Gontran Mabetomoka aux jeunes startupers : ‘‘ L’avenir est aux entrepreneurs ambitieux…Alors, allons-y les gars’’.

Pierre Corneille, fait dire à Rodrigue, dans Le Cid :

«Je suis jeune, il est vrai; mais aux âmes bien nées, la valeur n’attend point le nombre des années».

Apparemment, cet adage convient à un profil comme celui de Gontran Mabetomoka, un jeune entrepreneur qui, en quelques années seulement, a réussi d’accumuler plusieurs expériences professionnelles dans le domaine des startups, l’innovation, la créativité et la recherche. Un domaine où il s’est parfaitement trouvé pour développer ses compétences.

Entretien avec un passionné de l’entreprenariat digital au parcours d’exception.

Bruidges Builder :  Dans un premier lieu, peut-on avoir une idée sur Gontran Mabetomoka ?

Gontran Mabetomoka  : J’ai 30 ans. J’ai une solide formation scientifique en mathématiques appliquées (licence/master) de l’université Paris Descartes.

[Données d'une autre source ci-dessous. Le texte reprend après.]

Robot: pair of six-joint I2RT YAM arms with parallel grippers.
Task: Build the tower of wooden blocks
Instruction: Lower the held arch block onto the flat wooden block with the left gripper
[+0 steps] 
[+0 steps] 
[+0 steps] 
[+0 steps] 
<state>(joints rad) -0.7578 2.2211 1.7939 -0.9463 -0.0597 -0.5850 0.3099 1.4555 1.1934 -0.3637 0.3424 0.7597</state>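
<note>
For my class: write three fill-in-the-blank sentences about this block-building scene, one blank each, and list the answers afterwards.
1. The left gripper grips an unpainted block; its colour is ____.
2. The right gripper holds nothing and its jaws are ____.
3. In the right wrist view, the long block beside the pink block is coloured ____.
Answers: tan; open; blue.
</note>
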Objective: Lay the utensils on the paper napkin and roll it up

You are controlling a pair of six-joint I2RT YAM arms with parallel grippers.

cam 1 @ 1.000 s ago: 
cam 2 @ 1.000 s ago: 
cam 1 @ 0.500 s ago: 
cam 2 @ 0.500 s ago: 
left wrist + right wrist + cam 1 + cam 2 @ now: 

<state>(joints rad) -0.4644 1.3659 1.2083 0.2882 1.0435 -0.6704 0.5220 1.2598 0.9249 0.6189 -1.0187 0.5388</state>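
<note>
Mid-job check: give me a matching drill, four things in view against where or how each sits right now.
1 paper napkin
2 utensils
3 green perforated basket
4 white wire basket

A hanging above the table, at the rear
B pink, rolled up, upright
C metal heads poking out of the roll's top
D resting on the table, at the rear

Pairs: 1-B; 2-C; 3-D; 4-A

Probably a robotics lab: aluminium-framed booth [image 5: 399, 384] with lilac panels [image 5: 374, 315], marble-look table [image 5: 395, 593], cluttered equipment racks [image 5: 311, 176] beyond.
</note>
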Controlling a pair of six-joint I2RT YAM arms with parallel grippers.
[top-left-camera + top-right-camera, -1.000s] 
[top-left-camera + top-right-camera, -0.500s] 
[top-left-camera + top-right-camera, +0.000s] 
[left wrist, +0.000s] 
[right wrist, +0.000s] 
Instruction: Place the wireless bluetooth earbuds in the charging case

Je suis entrepreneur, advisor, mentor et investisseur pour les startups, accélérateurs et incubateurs.

En tant que startuper, aujourd’hui au parcours bien fourni, comment ont été les débuts ?

Le début de mon parcours d’entrepreneur a été si passionnant pour deux raisons : – Le sentiment de lancer un projet qui peut vraiment changer le monde. Et un grand dévouement pour stimuler les gens à rejoindre l’entreprise.

Listen! illustre toutefois le succès d’une startup française. Dans quelle mesure cette expérience vous-a-t-elle permise de se lancer dans d’autres aventures ?

A mon avis, il s’agit de rencontrer des personnes pertinentes lorsque nous avons brisé certaines barrières du parcours d’un entrepreneur et il y a trois choses complémentaires et constantes qui créent des opportunités pour lancer d’autres entreprises, à savoir l’ambition, le travail acharné et la passion.

Apparemment, c’est avec le même esprit que vous avez lancé l’incubateur Faster Capital ? Peut-on savoir aussi pourquoi il est basé à Dubaï ?

Je suis Venture Partner chez FasterCapital pour la France. FasterCapital est une structure émirati à la fois un fonds de capital-risque technologique et un incubateur. FasterCapital est basé à Dubaï car ses limited partners et ses fondateurs sont des émiratis.

Vous êtes également membre de Jury à la Commission Européenne. Quels sont les critères pour lesquels vous optez pour la sélection de telle ou telle startup ?

J’ai été sélectionné pour faire partie du jury pour EUvsVirus (une initiative européenne de la Commission européenne qui a proposé des projets technologiques pour faire face à la pandémie de Covid-19). Mes principaux critères sont les suivants :

  • Une équipe solide et complémentaire.
  • Une solution disruptive qui résout une partie importante de l’épidémie de Covid-19.
  • Une solution qui pourrait faire partie d’un grand marché en croissance .

Par rapport au contexte actuel marqué par une crise sanitaire qui a fortement malmené l’économie mondiale, comment se dessinent-elles les levées de fonds ?

Nous vivons une période difficile avec une crise économique profonde et il y aura certainement une contraction générale du marché du financement en capital risque pour au moins 1 an parce que les VCs -Venture Capital- dépendent fortement des contraintes de leurs LPs qui sont soit des grands groupes, compagnies d’assurance et institutionnels donc dépendant des marchés côtés.

Ils seront plus précis et plus restrictifs sur leur argent (concentration sur leur portefeuille d’actifs, réinvestissement sécurisé) et enfin la valorisation des startups sera réajustée à des intervalles cohérents à leur chiffres d’affaires.

Par rapport au même contexte, comment voyez-vous l’avenir des startups ?

Pour les start-ups, il existe plusieurs opportunités car, n’étant pas en bourse, elles sont plus agiles pour innover ou améliorer/changer plus facilement leurs modèles économiques d’entreprise. Simplement, l’avenir est aux entrepreneurs ambitieux. Après toute crise, il y a eu les grandes entreprises comme Twitter, Uber etc…Alors, allons-y les gars.

Avez-vous des ambitions ou des stratégies d’investissement en Afrique ? Si oui, quels sont les pays qui vous intéressent le plus et quelles sont les startups africaines avec qui vous comptez nouer des partenariats ?

Oui. J’ai des ambitions en Afrique, surtout dans le domaine de la technologie. La Côte d’Ivoire, l’Afrique du Sud, la RDC et le Maroc sont des pays qui m’intéresse pour développer des projets d’investissement dans plusieurs secteurs de la tech.